§ **Your assignment**: Retype every record exactly. Leave the pictures out.

Dataset extract: Begin

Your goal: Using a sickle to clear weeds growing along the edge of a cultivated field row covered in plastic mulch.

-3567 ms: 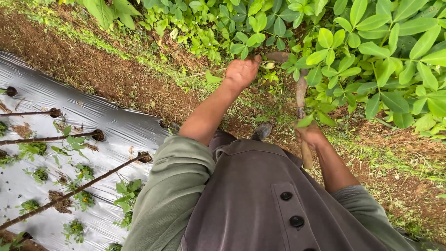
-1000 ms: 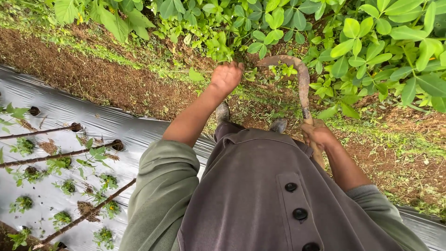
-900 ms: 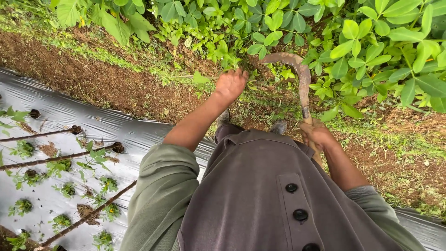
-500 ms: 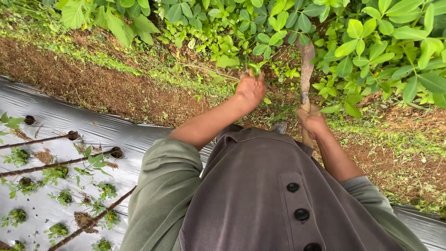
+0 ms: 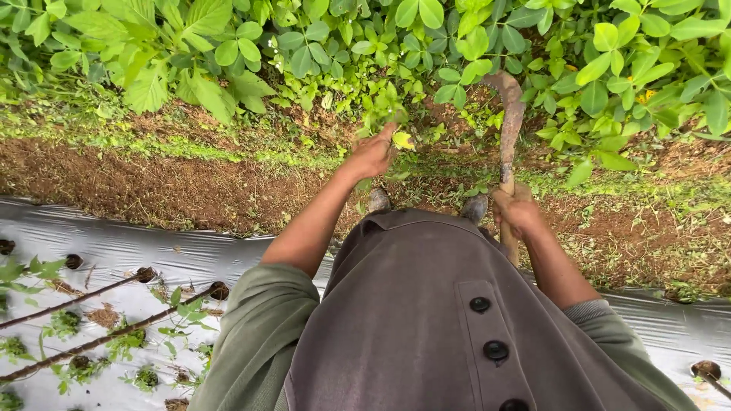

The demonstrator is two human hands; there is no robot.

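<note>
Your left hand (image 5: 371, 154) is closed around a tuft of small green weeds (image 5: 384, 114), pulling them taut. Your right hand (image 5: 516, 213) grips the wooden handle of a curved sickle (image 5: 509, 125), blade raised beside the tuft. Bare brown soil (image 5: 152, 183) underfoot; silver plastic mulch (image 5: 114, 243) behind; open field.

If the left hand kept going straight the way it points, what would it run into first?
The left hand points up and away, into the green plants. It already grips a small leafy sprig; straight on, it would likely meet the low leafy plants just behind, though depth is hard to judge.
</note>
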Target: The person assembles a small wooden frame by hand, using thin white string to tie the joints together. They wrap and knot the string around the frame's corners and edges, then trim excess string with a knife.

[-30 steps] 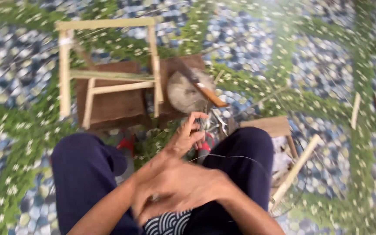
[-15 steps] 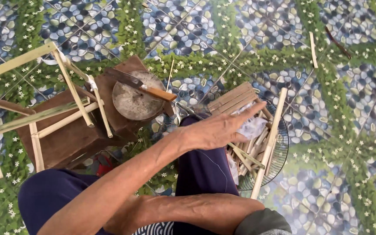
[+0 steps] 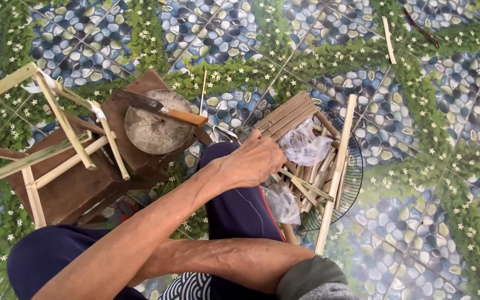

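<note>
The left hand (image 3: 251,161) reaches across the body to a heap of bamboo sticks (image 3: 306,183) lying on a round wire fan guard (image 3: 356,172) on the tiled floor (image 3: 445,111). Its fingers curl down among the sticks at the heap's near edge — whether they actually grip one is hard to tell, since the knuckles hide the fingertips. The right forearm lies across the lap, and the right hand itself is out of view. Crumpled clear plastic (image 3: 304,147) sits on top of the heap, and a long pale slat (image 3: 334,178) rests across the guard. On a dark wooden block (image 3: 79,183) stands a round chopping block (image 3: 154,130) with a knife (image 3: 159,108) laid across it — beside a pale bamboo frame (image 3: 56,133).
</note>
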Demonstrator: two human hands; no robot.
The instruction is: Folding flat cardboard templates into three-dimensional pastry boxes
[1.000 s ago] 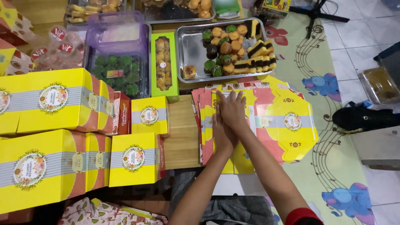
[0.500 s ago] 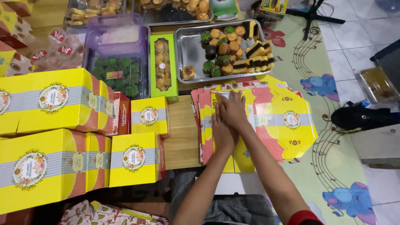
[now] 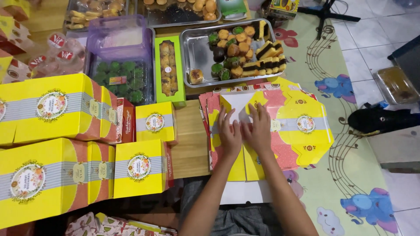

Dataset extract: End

§ **Reply**:
Your goal: Using a sickle to clear weeds growing along the edge of a cultivated field row covered in plastic mulch.

-3567 ms: 
-1000 ms: 
-900 ms: 
-500 ms: 
+0 ms: 

The demonstrator is two human hands; there is no robot.

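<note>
Your left hand (image 5: 371, 154) is closed around a tuft of small green weeds (image 5: 384, 114), pulling them taut. Your right hand (image 5: 516, 213) grips the wooden handle of a curved sickle (image 5: 509, 125), blade raised beside the tuft. Bare brown soil (image 5: 152, 183) underfoot; silver plastic mulch (image 5: 114, 243) behind; open field.

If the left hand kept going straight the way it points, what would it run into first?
The left hand points up and away, into the green plants. It already grips a small leafy sprig; straight on, it would likely meet the low leafy plants just behind, though depth is hard to judge.
</note>
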Target: The person assembles a small wooden frame by hand, using thin white string to tie the joints together. They wrap and knot the string around the frame's corners and edges, then trim excess string with a knife.

[-30 steps] 
[-15 steps] 
[+0 steps] 

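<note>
The left hand (image 3: 251,161) reaches across the body to a heap of bamboo sticks (image 3: 306,183) lying on a round wire fan guard (image 3: 356,172) on the tiled floor (image 3: 445,111). Its fingers curl down among the sticks at the heap's near edge — whether they actually grip one is hard to tell, since the knuckles hide the fingertips. The right forearm lies across the lap, and the right hand itself is out of view. Crumpled clear plastic (image 3: 304,147) sits on top of the heap, and a long pale slat (image 3: 334,178) rests across the guard. On a dark wooden block (image 3: 79,183) stands a round chopping block (image 3: 154,130) with a knife (image 3: 159,108) laid across it — beside a pale bamboo frame (image 3: 56,133).
</note>
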Demonstrator: two human hands; no robot.
The instruction is: Folding flat cardboard templates into three-dimensional pastry boxes
[1.000 s ago] 
[0.500 s ago] 
[now] 

Here is where the answer stops.